Люсьен снова посмотрел на нее: солнце лилось с потолка на ее нагую кожу, — потом на холст.
— Да, да, это можно.
И он принялся писать.
Где-то через час Жюльетт сказала:
— У меня рука немеет. Можно шевельнуться?
И, не дожидаясь разрешения, стала размахивать рукой, как мельница.
— Конечно, я назову картину «Афродита машет, как полоумная».
— Такого раньше точно никто не писал. Будешь первым, кто изобразит машущую натурщицу. Может, начнется революция в искусстве.
Теперь она не только махала рукой, но и кивала. Ее асинхронные движения напомнили Люсьену причудливые машины Профессёра Бастарда.
— Может, стоит сделать перерыв? — сказал художник.
— Купи мне поесть.
— Могу принести что-нибудь из пекарни.
— Я хочу, чтоб ты меня повел обедать.
— Но ты же голая.
— Это не навсегда.
— Давай сначала я закончу твои бедра.
— О, cher, как аппетитно звучит.
— Перестань, пожалуйста, болтать ногами.
— Извини.
От холста он отошел лишь еще через два часа — и потянулся.
— Ну вот теперь, похоже, неплохо и прерваться.
— Что? Что? Я слышу чей-то голос? Я обессилела от голода.

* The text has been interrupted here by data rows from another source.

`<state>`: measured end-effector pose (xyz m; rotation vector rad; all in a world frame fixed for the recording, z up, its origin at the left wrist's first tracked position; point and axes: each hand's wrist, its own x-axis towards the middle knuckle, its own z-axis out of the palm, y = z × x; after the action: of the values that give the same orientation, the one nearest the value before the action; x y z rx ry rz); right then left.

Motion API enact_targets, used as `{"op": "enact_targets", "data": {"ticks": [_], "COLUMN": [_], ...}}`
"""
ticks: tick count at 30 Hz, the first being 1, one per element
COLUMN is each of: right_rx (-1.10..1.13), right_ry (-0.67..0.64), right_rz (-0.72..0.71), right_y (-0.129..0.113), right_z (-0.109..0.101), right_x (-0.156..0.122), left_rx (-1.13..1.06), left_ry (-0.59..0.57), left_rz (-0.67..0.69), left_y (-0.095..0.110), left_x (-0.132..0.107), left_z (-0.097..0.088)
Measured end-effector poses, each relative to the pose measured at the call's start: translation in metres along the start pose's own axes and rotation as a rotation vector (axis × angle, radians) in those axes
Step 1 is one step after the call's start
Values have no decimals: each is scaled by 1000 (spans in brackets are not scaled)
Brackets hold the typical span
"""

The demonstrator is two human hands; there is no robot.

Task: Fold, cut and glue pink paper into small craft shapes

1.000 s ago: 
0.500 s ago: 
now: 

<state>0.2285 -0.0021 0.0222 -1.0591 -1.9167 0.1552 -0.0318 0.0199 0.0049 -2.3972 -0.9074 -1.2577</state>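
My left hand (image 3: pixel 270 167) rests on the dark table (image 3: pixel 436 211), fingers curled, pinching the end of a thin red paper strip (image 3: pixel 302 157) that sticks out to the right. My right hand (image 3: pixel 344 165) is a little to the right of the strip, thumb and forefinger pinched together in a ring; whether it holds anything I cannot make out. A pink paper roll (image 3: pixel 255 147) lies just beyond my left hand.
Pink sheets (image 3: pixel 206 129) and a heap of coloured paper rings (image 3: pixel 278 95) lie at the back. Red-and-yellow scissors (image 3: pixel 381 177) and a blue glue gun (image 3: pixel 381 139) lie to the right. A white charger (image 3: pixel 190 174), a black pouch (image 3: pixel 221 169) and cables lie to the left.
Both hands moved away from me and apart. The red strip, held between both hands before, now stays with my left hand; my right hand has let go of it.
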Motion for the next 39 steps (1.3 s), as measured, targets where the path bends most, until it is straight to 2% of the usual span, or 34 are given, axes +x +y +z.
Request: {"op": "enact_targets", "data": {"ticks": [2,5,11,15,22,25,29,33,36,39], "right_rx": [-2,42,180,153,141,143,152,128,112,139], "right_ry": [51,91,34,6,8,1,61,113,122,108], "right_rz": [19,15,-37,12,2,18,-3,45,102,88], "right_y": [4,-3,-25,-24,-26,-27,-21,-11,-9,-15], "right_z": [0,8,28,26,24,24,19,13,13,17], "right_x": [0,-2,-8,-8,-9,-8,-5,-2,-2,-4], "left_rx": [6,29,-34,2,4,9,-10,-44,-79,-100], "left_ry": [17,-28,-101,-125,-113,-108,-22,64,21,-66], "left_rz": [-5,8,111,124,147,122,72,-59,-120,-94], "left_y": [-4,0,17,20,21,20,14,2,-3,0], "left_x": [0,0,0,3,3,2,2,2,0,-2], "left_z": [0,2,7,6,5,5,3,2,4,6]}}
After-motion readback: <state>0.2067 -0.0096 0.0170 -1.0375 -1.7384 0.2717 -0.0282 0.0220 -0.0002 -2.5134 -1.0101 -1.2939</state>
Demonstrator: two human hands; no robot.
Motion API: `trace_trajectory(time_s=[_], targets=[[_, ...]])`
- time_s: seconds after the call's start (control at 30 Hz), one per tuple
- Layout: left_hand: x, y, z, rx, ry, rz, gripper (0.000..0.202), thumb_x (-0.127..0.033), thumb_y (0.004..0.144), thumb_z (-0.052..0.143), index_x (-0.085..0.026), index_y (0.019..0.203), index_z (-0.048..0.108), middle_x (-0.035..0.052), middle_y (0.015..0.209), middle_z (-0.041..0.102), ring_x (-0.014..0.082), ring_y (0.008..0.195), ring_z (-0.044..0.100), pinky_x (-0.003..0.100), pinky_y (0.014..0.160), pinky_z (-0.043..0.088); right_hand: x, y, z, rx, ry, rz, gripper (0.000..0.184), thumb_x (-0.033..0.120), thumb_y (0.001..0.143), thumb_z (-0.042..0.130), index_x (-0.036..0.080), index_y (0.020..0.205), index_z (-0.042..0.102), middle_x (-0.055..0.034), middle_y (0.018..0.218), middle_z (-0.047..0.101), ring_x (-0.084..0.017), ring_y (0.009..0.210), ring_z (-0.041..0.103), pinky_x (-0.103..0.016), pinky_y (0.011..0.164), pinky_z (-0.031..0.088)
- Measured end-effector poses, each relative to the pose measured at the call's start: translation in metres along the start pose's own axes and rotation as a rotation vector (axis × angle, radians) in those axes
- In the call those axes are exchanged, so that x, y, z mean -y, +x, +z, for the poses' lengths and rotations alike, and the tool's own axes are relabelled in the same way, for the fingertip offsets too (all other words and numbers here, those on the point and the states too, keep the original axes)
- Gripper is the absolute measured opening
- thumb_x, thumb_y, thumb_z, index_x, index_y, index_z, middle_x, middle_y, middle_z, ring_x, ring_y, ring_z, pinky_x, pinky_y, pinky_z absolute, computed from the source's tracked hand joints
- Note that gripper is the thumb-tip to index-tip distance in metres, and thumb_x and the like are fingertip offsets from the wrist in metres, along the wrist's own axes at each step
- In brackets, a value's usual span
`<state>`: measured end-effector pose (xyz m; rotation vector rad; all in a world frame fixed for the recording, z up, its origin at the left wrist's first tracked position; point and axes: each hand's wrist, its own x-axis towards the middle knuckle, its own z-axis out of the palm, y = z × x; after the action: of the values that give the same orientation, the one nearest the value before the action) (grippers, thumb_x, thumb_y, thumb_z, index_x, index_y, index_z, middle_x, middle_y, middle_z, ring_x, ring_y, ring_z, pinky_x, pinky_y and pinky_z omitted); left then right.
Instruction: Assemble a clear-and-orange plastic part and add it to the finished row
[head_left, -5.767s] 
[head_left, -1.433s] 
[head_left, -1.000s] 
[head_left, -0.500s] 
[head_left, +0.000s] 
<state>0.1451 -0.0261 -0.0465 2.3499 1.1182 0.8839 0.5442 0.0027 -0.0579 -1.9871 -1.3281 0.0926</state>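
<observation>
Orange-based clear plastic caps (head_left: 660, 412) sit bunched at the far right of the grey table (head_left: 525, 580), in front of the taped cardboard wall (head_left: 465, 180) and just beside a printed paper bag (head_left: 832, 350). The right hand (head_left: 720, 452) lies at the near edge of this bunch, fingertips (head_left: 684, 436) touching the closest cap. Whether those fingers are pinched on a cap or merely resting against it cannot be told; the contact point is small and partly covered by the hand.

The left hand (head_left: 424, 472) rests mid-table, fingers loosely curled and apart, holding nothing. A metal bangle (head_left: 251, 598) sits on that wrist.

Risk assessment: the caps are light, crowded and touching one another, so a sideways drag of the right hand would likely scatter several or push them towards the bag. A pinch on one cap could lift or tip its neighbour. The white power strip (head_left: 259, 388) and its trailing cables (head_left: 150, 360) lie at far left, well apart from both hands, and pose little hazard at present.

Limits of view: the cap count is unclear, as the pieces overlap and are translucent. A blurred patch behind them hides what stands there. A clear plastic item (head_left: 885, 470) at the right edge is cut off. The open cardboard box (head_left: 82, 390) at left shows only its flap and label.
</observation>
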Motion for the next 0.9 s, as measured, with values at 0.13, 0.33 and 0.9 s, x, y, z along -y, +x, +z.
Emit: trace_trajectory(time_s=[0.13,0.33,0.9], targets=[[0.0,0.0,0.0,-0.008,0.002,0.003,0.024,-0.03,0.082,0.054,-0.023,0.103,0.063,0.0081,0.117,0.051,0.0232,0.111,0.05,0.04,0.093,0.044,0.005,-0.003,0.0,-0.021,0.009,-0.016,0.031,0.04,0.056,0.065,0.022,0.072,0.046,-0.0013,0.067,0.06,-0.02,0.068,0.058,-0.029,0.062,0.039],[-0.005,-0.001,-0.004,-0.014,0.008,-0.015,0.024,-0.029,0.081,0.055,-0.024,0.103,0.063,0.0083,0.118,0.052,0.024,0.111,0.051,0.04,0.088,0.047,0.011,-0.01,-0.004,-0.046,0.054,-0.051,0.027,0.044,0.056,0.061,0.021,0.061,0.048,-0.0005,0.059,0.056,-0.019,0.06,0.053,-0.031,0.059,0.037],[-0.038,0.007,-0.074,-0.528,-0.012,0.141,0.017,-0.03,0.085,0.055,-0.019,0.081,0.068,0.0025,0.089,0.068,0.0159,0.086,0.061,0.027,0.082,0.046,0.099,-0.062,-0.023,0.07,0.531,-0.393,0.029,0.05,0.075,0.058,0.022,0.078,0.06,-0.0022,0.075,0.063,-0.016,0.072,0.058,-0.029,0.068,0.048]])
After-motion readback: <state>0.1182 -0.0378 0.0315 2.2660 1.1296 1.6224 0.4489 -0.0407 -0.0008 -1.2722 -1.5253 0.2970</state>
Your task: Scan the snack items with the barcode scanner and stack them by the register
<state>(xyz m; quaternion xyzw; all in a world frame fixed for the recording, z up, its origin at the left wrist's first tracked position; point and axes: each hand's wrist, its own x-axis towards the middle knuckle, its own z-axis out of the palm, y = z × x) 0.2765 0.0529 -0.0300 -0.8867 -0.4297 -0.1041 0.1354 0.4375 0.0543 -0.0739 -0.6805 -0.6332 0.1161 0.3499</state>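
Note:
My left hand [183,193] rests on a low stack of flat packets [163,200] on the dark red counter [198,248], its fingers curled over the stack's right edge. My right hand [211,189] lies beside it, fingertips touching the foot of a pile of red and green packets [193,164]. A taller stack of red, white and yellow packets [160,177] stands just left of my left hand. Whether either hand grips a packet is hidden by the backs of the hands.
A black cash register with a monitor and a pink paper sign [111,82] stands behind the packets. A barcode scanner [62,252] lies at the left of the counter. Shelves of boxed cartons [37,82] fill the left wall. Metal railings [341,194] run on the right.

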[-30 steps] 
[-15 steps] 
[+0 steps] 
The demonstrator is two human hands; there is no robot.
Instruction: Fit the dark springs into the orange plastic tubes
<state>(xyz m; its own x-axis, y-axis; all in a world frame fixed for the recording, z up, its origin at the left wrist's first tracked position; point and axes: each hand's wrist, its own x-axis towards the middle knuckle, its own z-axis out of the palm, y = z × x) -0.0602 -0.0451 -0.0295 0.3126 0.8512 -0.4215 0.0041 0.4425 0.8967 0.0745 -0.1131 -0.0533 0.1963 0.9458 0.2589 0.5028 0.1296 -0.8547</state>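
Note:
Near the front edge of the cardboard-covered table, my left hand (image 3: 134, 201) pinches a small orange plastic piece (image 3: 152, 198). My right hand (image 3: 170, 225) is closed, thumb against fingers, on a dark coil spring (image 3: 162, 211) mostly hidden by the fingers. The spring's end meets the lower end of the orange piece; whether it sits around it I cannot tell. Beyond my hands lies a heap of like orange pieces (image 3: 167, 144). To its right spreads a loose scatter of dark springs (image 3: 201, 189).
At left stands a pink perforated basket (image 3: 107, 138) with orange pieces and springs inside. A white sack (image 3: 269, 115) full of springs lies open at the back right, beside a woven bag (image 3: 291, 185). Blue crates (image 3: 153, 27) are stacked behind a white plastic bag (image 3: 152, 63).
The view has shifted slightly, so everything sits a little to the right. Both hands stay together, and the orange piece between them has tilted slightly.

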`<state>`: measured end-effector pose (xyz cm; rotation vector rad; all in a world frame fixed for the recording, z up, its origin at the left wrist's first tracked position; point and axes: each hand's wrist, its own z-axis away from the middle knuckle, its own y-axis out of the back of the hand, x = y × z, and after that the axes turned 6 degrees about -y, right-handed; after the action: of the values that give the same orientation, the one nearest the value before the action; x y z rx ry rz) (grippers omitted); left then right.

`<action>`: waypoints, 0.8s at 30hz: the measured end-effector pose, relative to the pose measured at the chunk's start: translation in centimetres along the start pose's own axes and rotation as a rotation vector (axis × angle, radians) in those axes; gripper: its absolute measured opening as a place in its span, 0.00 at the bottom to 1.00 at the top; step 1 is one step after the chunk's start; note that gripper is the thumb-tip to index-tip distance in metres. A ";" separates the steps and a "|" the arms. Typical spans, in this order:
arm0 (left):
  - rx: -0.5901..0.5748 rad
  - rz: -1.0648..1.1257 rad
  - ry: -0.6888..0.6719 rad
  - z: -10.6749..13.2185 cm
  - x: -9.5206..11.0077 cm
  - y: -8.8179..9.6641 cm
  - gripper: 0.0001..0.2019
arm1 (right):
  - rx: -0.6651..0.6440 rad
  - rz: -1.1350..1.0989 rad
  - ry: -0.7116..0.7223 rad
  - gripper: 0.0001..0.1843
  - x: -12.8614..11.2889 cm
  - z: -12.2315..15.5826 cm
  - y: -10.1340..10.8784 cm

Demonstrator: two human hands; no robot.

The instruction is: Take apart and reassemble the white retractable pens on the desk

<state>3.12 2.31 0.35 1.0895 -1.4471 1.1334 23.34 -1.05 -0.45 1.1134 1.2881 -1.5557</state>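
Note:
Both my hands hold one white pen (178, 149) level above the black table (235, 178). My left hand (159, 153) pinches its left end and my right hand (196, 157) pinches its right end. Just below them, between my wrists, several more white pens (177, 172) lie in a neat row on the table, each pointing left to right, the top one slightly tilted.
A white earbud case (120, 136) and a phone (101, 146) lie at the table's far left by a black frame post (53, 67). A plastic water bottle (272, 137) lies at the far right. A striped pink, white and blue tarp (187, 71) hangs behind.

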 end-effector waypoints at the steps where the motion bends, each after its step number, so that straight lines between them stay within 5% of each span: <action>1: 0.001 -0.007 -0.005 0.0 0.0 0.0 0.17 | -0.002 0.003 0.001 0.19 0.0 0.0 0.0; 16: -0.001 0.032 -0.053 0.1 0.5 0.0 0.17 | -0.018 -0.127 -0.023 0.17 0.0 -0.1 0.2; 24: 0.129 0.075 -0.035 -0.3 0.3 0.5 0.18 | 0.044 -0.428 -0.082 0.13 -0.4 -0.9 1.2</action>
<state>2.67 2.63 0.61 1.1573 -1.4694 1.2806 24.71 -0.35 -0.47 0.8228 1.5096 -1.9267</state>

Она драматично прикрыла глаза ладонью и сделала вид, будто лишается чувств, — на кушетке, названной именем ее тезки, это выглядело до странности уместно. Люсьен даже подумал, верную ли позу и мебель он ей подобрал.
— Может, ты оденешься, пока я мою кисти?
Она быстро села и надула губки, выпятив нижнюю.
— Я тебе прискучила, да?
Люсьен покачал головой; выиграть здесь невозможно — отец учил его, что в обращении с женщинами так часто и бывает.
— Куда хочешь пойти обедать? — спросил он.
— У меня есть мысль, — сказала она.
И не успел он до конца осознать, что именно она задумала, как они уже садились на вокзале Сен-Лазар в поезд на Шату, что лишь в нескольких милях к северо-западу от города.
— Это же обед, Жюльетт. Мне нужно вернуться на работу.
— Я знаю. Верь мне, — ответила она.
От станции она привела его на берег Сены. Люсьен увидел, что на островке, к которому от берега вели длинные деревянные мостки, собрались какие-то люди. Гребцы и лодочники пришвартовали свои суденышки к мосткам. Играла музыка, люди на островке смеялись, танцевали и пили, мужчины — в ярких полосатых костюмах и соломенных шляпах, женщины — в ярких разноцветно-пастельных платьях. По всему берегу бродили купальщики — они плескались, брызгались и плавали, а чуть выше по течению Люсьен разглядел парочки, возлежавшие вместе под ивами.